Our agent brought a drone a few weeks back to make a video showing the land, which we’ve affectionately dubbed Hawk’s Landing in honor of the red-tailed hawk I extracted from the fencing near our chicken coop. The hawk had swooped in to nab one of the hens but had flown right through the fence and was enmeshed in it, thrashing in the leaves. Once free, the hawk stood with its wings outstretched and glared at me. I took a step back and it turned and flew off through the trees out toward the spot we hope to build our new house.
What’s not for sale
Someone reached out to me recently to ask for this domain. I declined. The zuiker.com domain has been an important and valuable part of my life for the last 20 years. I intend to be blogging at this domain, writing posts from a patio looking out onto Hawk’s Landing, in another 20 years.
Watch this
by Anton Zuiker on March 21, 2021
In 1999, as Erin and I traveled the globe on our way home from our Peace Corps service, we used a credit card to buy souvenirs and locally made products, filling our large orange REI duffel bags along the way.

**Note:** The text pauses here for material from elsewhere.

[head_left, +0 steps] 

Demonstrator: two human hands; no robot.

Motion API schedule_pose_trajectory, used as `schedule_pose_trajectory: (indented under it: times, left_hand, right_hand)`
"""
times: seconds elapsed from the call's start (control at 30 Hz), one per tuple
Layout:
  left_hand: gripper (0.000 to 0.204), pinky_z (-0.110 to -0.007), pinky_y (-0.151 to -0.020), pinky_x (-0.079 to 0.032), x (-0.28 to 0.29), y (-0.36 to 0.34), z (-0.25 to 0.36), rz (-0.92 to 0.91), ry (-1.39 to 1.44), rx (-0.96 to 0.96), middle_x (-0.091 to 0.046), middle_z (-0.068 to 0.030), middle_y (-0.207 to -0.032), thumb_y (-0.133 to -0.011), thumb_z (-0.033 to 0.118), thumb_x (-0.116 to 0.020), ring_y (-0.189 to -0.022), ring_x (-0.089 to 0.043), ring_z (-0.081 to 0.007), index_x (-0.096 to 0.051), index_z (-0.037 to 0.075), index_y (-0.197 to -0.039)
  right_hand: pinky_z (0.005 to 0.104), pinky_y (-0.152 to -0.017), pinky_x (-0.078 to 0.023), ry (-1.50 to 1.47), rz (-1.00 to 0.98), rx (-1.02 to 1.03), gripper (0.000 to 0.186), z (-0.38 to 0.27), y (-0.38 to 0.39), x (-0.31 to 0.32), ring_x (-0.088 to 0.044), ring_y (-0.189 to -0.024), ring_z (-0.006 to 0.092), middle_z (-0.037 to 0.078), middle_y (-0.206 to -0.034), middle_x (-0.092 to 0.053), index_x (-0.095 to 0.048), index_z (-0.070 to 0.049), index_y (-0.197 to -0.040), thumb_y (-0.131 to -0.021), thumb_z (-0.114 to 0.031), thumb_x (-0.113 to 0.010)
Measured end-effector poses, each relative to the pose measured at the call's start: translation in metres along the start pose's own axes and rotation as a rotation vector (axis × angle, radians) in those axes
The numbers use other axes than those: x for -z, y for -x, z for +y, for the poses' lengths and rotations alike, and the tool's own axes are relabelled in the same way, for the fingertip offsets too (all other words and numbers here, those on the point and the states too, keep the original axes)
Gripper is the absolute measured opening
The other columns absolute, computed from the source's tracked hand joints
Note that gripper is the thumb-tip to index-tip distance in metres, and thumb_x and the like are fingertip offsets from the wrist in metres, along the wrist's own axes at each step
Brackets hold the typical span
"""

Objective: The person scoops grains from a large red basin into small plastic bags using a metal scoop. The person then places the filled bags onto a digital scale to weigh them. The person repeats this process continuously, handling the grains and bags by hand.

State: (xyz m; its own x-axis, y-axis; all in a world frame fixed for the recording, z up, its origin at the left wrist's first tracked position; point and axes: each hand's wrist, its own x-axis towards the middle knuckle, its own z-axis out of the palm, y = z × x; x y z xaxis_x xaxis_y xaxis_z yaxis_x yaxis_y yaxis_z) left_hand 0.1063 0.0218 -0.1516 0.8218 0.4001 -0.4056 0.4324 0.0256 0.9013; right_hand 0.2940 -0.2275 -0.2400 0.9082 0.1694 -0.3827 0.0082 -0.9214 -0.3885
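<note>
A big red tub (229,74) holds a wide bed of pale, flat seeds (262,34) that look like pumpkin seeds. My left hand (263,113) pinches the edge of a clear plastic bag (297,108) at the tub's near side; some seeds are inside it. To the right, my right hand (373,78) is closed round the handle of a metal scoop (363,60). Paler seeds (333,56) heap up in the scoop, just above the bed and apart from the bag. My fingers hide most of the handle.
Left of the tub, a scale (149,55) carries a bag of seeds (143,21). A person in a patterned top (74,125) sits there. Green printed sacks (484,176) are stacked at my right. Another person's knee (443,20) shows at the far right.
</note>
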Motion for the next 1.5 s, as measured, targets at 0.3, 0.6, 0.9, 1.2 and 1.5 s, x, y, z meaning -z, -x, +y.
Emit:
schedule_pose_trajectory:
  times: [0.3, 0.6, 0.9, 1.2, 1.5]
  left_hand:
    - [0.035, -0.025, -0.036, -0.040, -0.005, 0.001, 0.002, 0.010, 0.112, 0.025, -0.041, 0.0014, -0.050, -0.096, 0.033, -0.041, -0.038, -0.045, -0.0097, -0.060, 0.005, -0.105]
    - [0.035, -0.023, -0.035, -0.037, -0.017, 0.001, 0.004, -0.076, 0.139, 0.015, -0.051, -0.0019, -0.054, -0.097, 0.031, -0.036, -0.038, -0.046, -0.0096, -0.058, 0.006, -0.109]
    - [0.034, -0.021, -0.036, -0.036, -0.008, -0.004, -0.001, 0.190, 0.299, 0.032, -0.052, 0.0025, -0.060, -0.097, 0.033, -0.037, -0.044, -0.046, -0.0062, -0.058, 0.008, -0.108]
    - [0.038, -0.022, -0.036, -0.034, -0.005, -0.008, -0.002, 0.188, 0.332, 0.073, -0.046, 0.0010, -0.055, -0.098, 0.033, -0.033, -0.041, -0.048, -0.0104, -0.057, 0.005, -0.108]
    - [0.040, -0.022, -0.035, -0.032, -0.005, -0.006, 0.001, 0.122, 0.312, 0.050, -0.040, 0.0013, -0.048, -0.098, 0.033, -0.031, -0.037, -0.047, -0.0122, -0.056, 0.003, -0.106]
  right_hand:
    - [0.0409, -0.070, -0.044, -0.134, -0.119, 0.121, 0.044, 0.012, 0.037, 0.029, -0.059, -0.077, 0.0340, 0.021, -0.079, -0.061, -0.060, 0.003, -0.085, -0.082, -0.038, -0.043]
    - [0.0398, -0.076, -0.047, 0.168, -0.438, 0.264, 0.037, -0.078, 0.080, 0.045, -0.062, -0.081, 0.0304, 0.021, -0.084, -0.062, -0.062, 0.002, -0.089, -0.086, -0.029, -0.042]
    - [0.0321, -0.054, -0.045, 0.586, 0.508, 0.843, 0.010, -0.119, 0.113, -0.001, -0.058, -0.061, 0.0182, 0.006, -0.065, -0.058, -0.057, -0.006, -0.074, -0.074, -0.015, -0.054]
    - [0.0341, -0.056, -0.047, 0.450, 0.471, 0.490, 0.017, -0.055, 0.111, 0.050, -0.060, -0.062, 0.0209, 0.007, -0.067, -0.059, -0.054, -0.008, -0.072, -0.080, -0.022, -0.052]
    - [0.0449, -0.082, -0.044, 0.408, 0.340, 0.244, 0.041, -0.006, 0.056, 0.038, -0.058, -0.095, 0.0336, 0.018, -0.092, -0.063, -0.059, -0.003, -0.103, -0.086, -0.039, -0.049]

In New Zealand, we bought wool sweaters, a rimu cutting board, and a leather wallet. In Thailand we bought a beautiful mango-wood vase. In Norway, on a visit to an IKEA store, a steel insulated vacuum flask (inspired by the kayak guide in New Zealand who served us tea from his thermos). And in Geneva, Switzerland, we purchased Tissot wrist watches and a Henckels eight-inch chef’s knife.
The mango vase is in our dining room, I still wear my wool sweater on very cold days, and the cutting board (although it is beginning to split) and chef’s knife are still in use — I used them last night to prepare the delicious spiced chickpea stew with coconut and turmeric for a friend who is soon to head to Alaska for the summer. The leather wallet wore out a long time ago, as did the seal on the flask. And my watch was stolen in the house burglary the day of the Triangle Bloggers Bash.
Now, fifteen years later, I’ve replaced the watch with another Tissot. It’s a joy to look down at my wrist and see this beautiful piece of time keeping, and it brings back good memories of younger days globetrotting with Erin.
Describing a train wreck
by Anton Zuiker on February 1, 2021
I’m reading Caste: The Origin of our Discontents, by Isabel Wilkerson, and here’s just one of the new insights I’m getting from this book. On page 54, Wilkerson writes:
The overarching rule was that the lowest caste was to remain low in every way at all times, at any cost. Every reference was intended to reinforce their inferiority. In describing a train wreck, for instance, newspapers would report, “two men and two women were killed, and four Negroes.”
I immediately recalled my blog post from Jan. 1, 2019, Streets of danger, in which I wrote about an accident involving a street car on which my great-grandmother, Frances Zuiker, had been a passenger. The 1936 Chicago Tribune article that described the accident did exactly what Wilkerson explains.
In my blog post, I understood the article to be reflecting the racism of the time.
Now I better understand that that newspaper was actually reinforcing the “living, breathing entity” that is caste in this country.
More insights to come as I slowly read this book.